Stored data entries
%%
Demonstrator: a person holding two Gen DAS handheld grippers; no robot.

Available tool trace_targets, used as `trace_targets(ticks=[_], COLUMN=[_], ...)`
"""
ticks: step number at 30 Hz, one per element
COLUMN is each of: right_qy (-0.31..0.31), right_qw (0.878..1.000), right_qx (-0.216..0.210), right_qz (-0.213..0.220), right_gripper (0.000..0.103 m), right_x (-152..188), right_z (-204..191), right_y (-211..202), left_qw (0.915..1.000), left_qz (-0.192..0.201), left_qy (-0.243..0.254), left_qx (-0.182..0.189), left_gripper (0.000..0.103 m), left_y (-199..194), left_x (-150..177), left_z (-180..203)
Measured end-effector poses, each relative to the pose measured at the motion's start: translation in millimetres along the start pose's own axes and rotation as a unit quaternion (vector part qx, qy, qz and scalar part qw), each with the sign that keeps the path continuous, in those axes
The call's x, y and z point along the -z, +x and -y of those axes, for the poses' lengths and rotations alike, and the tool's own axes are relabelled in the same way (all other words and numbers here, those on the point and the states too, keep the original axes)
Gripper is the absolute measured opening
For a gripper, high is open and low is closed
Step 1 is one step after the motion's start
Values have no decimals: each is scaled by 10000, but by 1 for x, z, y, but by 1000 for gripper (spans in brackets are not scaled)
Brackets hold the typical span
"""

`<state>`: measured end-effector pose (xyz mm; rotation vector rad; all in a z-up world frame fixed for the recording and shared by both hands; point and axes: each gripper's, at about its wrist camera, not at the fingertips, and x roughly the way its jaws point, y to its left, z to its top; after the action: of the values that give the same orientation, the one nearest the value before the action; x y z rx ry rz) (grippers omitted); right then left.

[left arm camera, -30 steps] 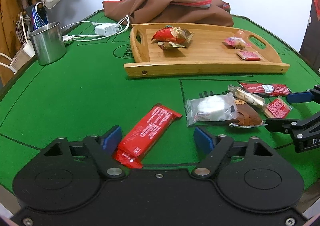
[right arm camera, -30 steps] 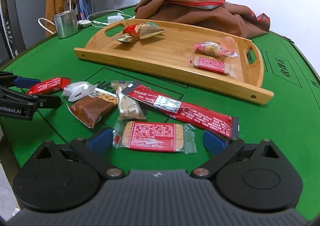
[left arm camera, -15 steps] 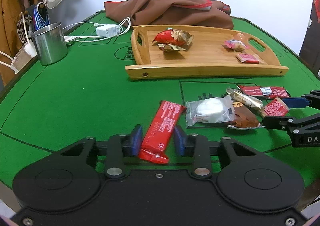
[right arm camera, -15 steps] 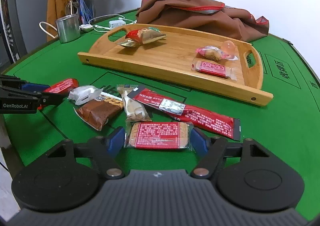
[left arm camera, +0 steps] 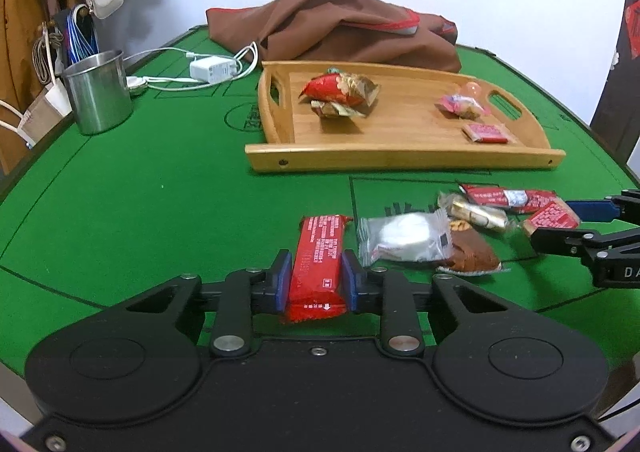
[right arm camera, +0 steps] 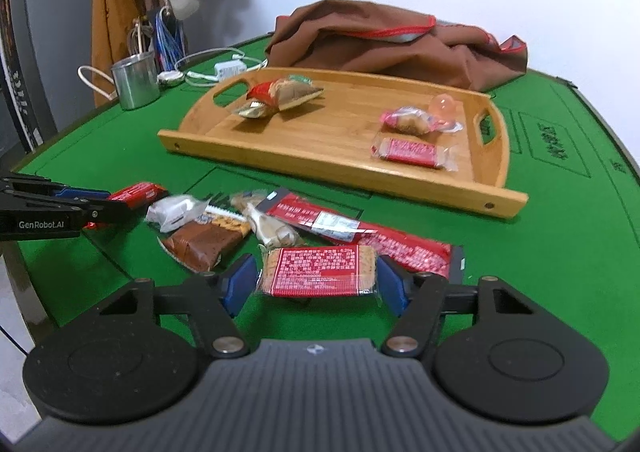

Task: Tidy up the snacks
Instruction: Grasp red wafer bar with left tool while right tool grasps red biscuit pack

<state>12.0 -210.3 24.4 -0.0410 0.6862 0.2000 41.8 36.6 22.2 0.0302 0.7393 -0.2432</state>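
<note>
A green table (left arm camera: pixel 160 180) carries a brown cloth (left arm camera: pixel 340 28) at the back and a wooden tray (left arm camera: pixel 400 140) with a few wrapped snacks in it, with a loose pile of snacks nearer the grippers. The left gripper (left arm camera: pixel 315 284) has just closed; its blue fingers (left arm camera: pixel 282 280) press both sides of the red bar (left arm camera: pixel 318 264), which runs lengthwise between them, its near end sticking out behind. The right gripper (right arm camera: pixel 318 284) has just been closing around the biscuit pack (right arm camera: pixel 320 270); the pack lies crosswise between its fingers (right arm camera: pixel 390 284), the right one touching, while the left one looks just clear of the wrapper
</note>
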Motion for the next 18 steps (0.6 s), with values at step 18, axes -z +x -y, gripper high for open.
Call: trace_targets(ticks=[18], right_qy=[491], right_qw=[9981], right_qx=[152], right_qz=[352], right_gripper=[68], right_x=[-36], right_z=[31], right_y=[-4], left_qw=[9989], left_qz=[461], left_qy=[28], left_qx=[62], left_gripper=[25], left_y=[-9], left_x=[-46], left_z=[5])
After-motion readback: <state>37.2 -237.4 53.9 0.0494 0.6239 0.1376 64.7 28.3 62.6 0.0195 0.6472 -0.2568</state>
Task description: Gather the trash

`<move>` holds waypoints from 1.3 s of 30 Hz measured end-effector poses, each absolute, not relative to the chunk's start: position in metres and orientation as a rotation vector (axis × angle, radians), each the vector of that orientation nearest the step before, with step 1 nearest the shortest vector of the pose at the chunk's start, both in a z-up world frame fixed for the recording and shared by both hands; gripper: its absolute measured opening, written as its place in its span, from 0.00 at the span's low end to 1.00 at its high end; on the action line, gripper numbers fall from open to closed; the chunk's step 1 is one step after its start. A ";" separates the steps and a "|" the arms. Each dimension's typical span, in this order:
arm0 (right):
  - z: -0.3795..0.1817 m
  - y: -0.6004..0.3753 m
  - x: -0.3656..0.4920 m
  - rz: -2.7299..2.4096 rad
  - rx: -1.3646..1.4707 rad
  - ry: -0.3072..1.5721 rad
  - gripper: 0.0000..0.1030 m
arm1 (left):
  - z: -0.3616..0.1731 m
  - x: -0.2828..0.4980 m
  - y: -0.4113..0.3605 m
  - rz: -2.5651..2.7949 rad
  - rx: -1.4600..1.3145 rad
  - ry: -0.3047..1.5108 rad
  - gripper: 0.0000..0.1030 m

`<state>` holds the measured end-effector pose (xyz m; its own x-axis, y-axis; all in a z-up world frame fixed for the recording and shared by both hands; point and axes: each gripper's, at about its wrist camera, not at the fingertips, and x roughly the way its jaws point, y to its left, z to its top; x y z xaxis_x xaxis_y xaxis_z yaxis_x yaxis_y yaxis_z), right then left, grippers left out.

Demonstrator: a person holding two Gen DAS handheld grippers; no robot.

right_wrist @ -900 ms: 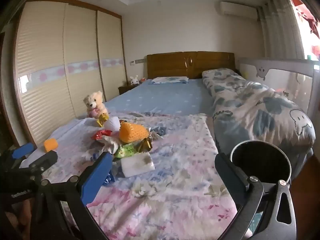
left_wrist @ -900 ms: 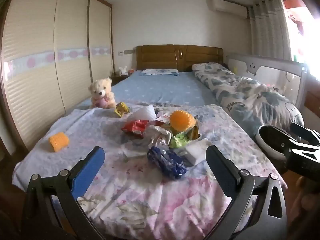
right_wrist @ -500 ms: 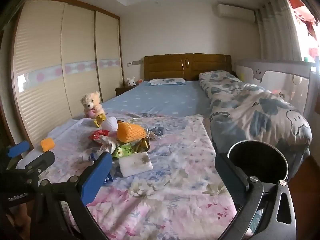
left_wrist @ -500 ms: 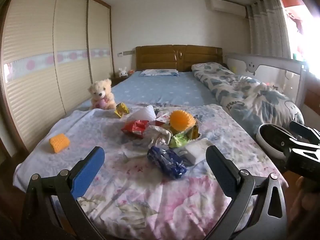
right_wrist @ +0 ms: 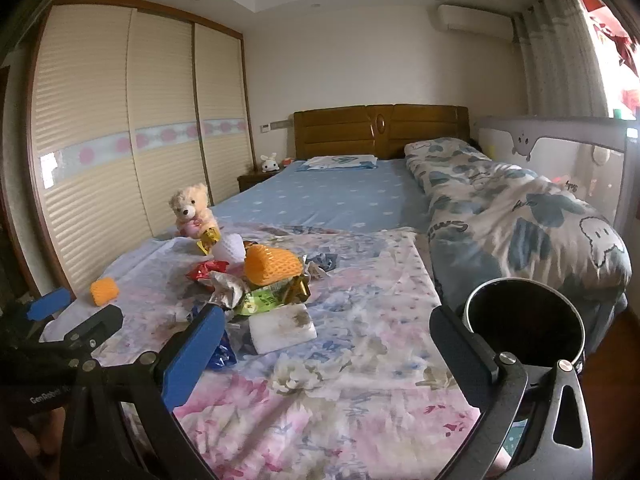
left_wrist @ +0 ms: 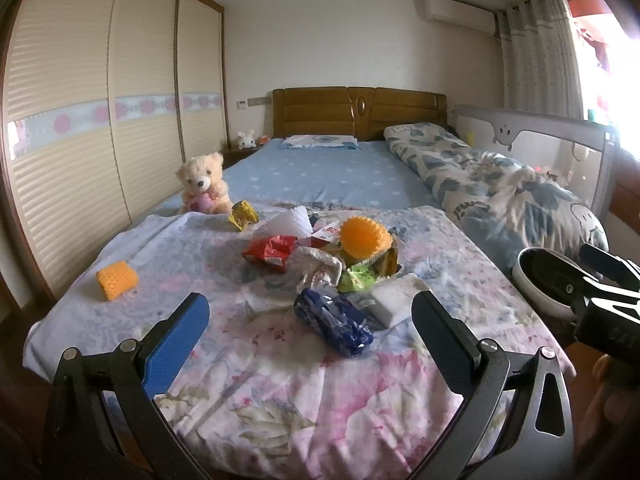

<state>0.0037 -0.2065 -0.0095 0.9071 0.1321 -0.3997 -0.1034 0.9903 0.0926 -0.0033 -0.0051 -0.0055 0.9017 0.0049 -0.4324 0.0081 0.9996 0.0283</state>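
Note:
A heap of trash lies on the flowered sheet: a blue wrapper (left_wrist: 334, 322), a white foam block (left_wrist: 394, 298) (right_wrist: 282, 328), a green packet (left_wrist: 356, 280), a red wrapper (left_wrist: 270, 252) and an orange foam net (left_wrist: 364, 238) (right_wrist: 272, 266). My left gripper (left_wrist: 306, 326) hovers open just before the blue wrapper, nothing between its fingers. My right gripper (right_wrist: 324, 332) is open too, over the sheet right of the heap. A round black bin (right_wrist: 524, 320) (left_wrist: 548, 284) stands by the bed's right side.
A second orange foam net (left_wrist: 116, 280) lies apart at the left. A teddy bear (left_wrist: 202, 184) sits behind the heap with a yellow wrapper (left_wrist: 244, 216) beside it. A rolled quilt (left_wrist: 500, 196) runs along the right, wardrobe doors (left_wrist: 80, 140) on the left.
Both grippers have stayed wide open. The views have drifted only slightly; the trash lies where it was.

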 end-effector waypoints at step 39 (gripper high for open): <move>-0.013 -0.206 0.004 0.132 0.089 0.428 1.00 | -0.008 -0.003 -0.005 -0.006 0.025 0.451 1.00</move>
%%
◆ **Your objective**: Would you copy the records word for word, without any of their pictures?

◆ **Solution to this exercise**:
Demonstrator: a person holding two Gen DAS handheld grippers; no robot.

Available tool trace_targets, used as `trace_targets(ticks=[_], COLUMN=[_], ...)`
"""
ticks: step number at 30 Hz, one per element
COLUMN is each of: right_qy (-0.31..0.31), right_qw (0.878..1.000), right_qx (-0.216..0.210), right_qz (-0.213..0.220), right_gripper (0.000..0.103 m), right_x (-152..188), right_z (-204..191), right_y (-211..202), left_qw (0.915..1.000), left_qz (-0.192..0.201), left_qy (-0.243..0.254), left_qx (-0.182..0.189), left_gripper (0.000..0.103 m), left_y (-199..194), left_x (-150..177), left_z (-180..203)
Measured end-effector poses, each relative to the pose measured at the motion's start: translation in millimetres along the start pose's own axes and rotation as a unit quaternion (vector part qx, qy, qz and scalar part qw), each with the sign that keeps the path continuous, in those axes
The call's x, y and z point along the -z, +x and -y of those axes, for the poses' lengths and rotations alike, and the tool's own axes are relabelled in the same way (all other words and numbers here, those on the point and the states too, keep the original axes)
Gripper is the absolute measured opening
For a gripper, high is open and low is closed
Step 1 is one step after the motion's start
Values have no decimals: each is scaled by 10000, but by 1 for x, z, y, but by 1000 for gripper (spans in brackets are not scaled)
Brackets hold the typical span
"""

`<state>`: measured end-effector pose (xyz mm; rotation vector rad; all in a z-up world frame fixed for the recording and shared by both hands; point and axes: each gripper's, at about its wrist camera, not at the fingertips, and x roughly the way its jaws point, y to its left, z to its top; after the action: of the values that give the same orientation, the one nearest the value before the action; x y z rx ry rz) (grippers omitted); right then left.

[left arm camera, -30 steps] 
[right arm camera, -30 steps] 
[left arm camera, -15 steps] 
[right arm camera, -15 steps] 
[left arm camera, +0 steps] 
[right arm camera, +0 steps] 

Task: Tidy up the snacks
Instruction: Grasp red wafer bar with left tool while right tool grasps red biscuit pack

<state>12.0 -210.3 24.4 -0.0410 0.6862 0.2000 41.8 36.6 22.2 0.0302 0.7393 -0.2432</state>
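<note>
A green table (left arm camera: pixel 160 180) carries a brown cloth (left arm camera: pixel 340 28) at the back and a wooden tray (left arm camera: pixel 400 140) with a few wrapped snacks in it, with a loose pile of snacks nearer the grippers. The left gripper (left arm camera: pixel 315 284) has just closed; its blue fingers (left arm camera: pixel 282 280) press both sides of the red bar (left arm camera: pixel 318 264), which runs lengthwise between them, its near end sticking out behind. The right gripper (right arm camera: pixel 318 284) has just been closing around the biscuit pack (right arm camera: pixel 320 270); the pack lies crosswise between its fingers (right arm camera: pixel 390 284), the right one touching, while the left one looks just clear of the wrapper
</note>
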Motion for the next 18 steps (0.6 s), with values at step 18, axes -z +x -y, gripper high for open.
Call: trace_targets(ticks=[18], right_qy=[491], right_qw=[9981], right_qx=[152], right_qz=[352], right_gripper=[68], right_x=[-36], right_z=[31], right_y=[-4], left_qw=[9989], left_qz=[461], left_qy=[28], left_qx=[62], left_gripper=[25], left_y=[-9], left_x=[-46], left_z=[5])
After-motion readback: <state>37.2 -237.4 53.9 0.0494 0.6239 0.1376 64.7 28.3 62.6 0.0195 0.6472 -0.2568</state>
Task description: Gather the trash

`<move>` holds waypoints from 1.3 s of 30 Hz measured end-effector poses, each absolute, not relative to the chunk's start: position in metres and orientation as a rotation vector (axis × angle, radians), each the vector of that orientation nearest the step before, with step 1 nearest the shortest vector of the pose at the chunk's start, both in a z-up world frame fixed for the recording and shared by both hands; gripper: its absolute measured opening, written as its place in its span, from 0.00 at the span's low end to 1.00 at its high end; on the action line, gripper numbers fall from open to closed; the chunk's step 1 is one step after its start. A ";" separates the steps and a "|" the arms. Each dimension's typical span, in this order:
arm0 (right):
  - z: -0.3795..0.1817 m
  - y: -0.6004..0.3753 m
  - x: -0.3656..0.4920 m
  - rz: -2.7299..2.4096 rad
  - rx: -1.3646..1.4707 rad
  - ry: -0.3072..1.5721 rad
  - gripper: 0.0000..0.1030 m
arm1 (left):
  - z: -0.3616..0.1731 m
  - x: -0.2828..0.4980 m
  - y: -0.4113..0.3605 m
  - rz: -2.5651..2.7949 rad
  - rx: -1.4600..1.3145 rad
  - ry: -0.3047..1.5108 rad
  - gripper: 0.0000..0.1030 m

`<state>` holds the measured end-effector pose (xyz m; its own x-axis, y-axis; all in a z-up world frame fixed for the recording and shared by both hands; point and axes: each gripper's, at about its wrist camera, not at the fingertips, and x roughly the way its jaws point, y to its left, z to its top; x y z xaxis_x xaxis_y xaxis_z yaxis_x yaxis_y yaxis_z), right then left, grippers left out.

Demonstrator: a person holding two Gen DAS handheld grippers; no robot.

right_wrist @ -900 ms: 
left_wrist @ -900 ms: 
right_wrist @ -500 ms: 
left_wrist @ -500 ms: 
right_wrist @ +0 ms: 
left_wrist @ +0 ms: 

<state>0.0037 -0.2065 -0.0095 0.9071 0.1321 -0.3997 -0.1034 0.9903 0.0926 -0.0033 -0.0051 -0.0055 0.9017 0.0049 -0.4324 0.0081 0.9996 0.0283</state>
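Note:
A heap of trash lies on the flowered sheet: a blue wrapper (left_wrist: 334, 322), a white foam block (left_wrist: 394, 298) (right_wrist: 282, 328), a green packet (left_wrist: 356, 280), a red wrapper (left_wrist: 270, 252) and an orange foam net (left_wrist: 364, 238) (right_wrist: 272, 266). My left gripper (left_wrist: 306, 326) hovers open just before the blue wrapper, nothing between its fingers. My right gripper (right_wrist: 324, 332) is open too, over the sheet right of the heap. A round black bin (right_wrist: 524, 320) (left_wrist: 548, 284) stands by the bed's right side.
A second orange foam net (left_wrist: 116, 280) lies apart at the left. A teddy bear (left_wrist: 202, 184) sits behind the heap with a yellow wrapper (left_wrist: 244, 216) beside it. A rolled quilt (left_wrist: 500, 196) runs along the right, wardrobe doors (left_wrist: 80, 140) on the left.
Both grippers have stayed wide open. The views have drifted only slightly; the trash lies where it was.
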
 end-effector waypoints at step 39 (gripper high for open): <move>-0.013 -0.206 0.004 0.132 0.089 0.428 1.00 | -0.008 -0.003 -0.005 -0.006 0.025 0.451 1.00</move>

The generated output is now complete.